Items listed in a dataset

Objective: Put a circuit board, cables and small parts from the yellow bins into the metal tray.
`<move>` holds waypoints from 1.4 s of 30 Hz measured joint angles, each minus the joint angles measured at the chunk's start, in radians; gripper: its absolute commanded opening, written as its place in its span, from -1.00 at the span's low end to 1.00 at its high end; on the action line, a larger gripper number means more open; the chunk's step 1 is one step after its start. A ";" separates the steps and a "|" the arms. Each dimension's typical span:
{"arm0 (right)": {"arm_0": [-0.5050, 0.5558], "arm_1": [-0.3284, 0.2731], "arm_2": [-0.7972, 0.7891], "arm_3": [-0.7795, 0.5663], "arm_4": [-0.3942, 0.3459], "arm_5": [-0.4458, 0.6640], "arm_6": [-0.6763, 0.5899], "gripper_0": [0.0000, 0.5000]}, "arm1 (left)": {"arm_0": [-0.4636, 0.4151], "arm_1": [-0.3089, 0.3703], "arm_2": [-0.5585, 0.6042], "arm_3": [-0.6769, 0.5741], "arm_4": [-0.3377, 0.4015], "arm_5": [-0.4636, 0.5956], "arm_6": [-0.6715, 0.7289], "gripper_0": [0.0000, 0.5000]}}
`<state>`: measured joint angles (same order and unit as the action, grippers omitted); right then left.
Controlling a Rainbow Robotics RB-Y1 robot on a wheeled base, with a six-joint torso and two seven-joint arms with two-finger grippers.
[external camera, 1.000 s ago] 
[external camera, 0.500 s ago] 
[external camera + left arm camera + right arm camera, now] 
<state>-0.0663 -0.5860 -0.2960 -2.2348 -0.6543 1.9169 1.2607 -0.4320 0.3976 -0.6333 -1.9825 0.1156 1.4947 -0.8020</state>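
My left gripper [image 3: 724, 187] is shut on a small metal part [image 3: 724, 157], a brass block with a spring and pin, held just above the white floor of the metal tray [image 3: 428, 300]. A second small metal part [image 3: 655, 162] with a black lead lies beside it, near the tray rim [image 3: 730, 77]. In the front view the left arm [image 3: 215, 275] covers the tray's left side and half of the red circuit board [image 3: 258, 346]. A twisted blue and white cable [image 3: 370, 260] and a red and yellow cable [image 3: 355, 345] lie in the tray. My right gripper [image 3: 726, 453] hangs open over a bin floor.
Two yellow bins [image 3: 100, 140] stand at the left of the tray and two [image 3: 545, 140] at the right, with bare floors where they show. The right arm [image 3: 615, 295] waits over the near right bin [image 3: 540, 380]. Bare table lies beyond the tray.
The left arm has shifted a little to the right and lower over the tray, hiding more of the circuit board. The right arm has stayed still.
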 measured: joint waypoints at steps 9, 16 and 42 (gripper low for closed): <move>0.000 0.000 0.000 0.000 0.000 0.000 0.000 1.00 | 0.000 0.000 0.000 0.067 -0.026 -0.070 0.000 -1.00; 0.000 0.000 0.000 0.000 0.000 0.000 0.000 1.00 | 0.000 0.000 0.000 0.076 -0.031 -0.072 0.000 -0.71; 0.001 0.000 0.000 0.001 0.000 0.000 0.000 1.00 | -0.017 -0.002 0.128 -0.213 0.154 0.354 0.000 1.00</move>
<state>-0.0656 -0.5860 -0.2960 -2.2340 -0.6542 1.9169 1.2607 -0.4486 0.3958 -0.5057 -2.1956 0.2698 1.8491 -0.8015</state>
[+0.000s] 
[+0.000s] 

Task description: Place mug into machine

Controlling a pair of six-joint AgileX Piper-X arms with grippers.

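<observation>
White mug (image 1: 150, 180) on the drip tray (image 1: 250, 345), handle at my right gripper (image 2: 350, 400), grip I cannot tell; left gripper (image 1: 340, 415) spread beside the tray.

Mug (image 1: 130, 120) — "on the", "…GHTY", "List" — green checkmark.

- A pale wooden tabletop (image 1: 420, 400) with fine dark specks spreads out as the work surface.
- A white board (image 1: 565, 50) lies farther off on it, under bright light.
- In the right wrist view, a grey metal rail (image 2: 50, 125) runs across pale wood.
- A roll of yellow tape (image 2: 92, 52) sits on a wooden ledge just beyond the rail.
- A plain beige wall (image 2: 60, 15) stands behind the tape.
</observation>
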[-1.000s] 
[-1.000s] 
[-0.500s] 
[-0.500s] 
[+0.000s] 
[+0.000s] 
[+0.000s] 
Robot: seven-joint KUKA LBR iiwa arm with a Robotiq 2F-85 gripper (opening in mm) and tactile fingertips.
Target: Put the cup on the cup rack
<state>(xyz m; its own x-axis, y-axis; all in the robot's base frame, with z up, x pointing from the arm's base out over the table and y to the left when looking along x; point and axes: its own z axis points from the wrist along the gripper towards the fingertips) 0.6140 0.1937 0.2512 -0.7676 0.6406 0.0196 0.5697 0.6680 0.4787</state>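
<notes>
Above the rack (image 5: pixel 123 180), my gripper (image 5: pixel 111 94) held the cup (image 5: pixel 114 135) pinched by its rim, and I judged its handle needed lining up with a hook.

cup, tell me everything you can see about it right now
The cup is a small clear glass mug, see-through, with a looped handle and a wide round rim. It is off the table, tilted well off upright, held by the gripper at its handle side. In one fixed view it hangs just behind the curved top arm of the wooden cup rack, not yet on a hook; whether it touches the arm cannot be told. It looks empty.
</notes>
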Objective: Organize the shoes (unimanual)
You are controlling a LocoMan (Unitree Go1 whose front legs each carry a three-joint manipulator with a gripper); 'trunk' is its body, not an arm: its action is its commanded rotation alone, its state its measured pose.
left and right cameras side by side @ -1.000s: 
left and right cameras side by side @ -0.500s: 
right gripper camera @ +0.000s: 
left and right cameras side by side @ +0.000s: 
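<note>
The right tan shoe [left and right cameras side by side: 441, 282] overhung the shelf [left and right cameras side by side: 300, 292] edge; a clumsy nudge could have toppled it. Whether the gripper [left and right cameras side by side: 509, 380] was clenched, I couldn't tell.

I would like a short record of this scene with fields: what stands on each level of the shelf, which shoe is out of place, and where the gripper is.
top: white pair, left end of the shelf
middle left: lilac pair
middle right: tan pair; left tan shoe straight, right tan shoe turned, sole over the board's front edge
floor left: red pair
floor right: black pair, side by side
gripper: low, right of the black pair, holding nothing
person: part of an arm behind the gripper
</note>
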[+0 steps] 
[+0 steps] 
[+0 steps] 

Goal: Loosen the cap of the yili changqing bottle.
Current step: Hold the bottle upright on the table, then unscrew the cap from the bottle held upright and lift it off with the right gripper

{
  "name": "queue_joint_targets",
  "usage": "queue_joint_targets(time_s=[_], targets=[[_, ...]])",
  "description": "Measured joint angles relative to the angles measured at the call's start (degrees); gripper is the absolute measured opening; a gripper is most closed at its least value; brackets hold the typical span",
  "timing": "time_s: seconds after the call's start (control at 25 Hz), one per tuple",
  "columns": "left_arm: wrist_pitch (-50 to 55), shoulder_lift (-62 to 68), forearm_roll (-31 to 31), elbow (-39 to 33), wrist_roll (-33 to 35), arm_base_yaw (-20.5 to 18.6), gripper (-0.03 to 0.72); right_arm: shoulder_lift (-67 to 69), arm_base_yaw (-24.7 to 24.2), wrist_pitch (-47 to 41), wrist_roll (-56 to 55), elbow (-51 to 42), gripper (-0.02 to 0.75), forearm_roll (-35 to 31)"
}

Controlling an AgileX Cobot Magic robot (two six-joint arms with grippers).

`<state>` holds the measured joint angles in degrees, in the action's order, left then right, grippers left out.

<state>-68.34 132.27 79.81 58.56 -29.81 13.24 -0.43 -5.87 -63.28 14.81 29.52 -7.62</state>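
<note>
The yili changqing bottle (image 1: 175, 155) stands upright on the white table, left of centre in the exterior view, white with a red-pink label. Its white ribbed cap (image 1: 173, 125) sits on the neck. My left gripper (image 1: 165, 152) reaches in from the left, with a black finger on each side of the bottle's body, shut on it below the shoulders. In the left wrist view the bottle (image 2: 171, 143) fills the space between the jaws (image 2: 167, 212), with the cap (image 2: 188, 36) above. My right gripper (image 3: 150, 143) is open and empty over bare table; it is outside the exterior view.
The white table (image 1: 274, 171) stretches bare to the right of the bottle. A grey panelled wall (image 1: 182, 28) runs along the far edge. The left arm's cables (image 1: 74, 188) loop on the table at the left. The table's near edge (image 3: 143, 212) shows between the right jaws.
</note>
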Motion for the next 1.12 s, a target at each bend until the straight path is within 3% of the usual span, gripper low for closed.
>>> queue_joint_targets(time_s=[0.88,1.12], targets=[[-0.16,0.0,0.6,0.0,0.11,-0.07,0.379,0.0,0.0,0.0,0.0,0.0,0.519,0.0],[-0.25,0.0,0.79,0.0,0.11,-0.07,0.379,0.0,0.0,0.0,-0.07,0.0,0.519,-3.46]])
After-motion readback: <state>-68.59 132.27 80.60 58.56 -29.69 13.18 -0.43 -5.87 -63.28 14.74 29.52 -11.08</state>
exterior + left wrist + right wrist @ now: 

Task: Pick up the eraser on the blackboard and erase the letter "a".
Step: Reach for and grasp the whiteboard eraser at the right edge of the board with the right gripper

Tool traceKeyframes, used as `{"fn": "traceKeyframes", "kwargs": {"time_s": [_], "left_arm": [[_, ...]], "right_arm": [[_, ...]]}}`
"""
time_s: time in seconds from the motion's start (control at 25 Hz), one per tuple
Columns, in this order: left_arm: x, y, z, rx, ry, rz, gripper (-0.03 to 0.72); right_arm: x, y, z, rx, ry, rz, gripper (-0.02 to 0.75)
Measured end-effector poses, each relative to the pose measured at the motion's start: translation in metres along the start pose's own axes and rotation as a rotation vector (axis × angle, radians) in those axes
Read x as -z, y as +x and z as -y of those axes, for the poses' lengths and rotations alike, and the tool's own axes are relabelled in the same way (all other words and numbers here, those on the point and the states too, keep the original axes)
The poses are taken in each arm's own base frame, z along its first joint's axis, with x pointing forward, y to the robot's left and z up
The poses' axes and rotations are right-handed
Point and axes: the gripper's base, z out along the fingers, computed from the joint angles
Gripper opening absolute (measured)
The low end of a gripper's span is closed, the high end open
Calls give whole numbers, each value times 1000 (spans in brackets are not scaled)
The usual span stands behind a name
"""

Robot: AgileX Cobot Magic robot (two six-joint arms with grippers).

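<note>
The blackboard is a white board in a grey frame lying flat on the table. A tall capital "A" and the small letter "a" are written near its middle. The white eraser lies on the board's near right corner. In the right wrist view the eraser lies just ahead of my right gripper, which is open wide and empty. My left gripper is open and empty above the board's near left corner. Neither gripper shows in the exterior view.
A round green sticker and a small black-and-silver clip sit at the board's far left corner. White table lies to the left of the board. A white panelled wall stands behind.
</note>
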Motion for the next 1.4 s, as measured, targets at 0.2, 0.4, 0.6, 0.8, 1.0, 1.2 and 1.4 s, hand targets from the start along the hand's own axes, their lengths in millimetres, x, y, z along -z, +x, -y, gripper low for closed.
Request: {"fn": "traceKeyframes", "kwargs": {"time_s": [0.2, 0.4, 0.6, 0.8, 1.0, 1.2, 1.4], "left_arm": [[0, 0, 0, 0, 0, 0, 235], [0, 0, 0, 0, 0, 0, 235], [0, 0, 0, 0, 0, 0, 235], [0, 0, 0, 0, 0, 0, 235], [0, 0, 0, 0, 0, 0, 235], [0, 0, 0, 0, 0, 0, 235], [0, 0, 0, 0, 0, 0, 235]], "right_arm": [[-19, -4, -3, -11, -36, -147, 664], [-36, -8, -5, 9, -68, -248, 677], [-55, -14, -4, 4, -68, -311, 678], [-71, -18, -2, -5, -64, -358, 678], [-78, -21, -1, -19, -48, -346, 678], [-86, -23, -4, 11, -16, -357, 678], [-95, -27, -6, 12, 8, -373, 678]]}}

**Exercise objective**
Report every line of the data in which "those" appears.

**Task answer**
Measured end-effector poses, each relative to the pose measured at the motion's start: translation in metres along the start pose's own axes and rotation as a rotation vector (axis × angle, radians) in those axes
Read x as -z, y as +x and z as -y of those axes, for the poses' lengths and rotations alike, and the tool's own axes are relabelled in the same way (all other words and numbers here, those on the point and the states too, keep the original axes)

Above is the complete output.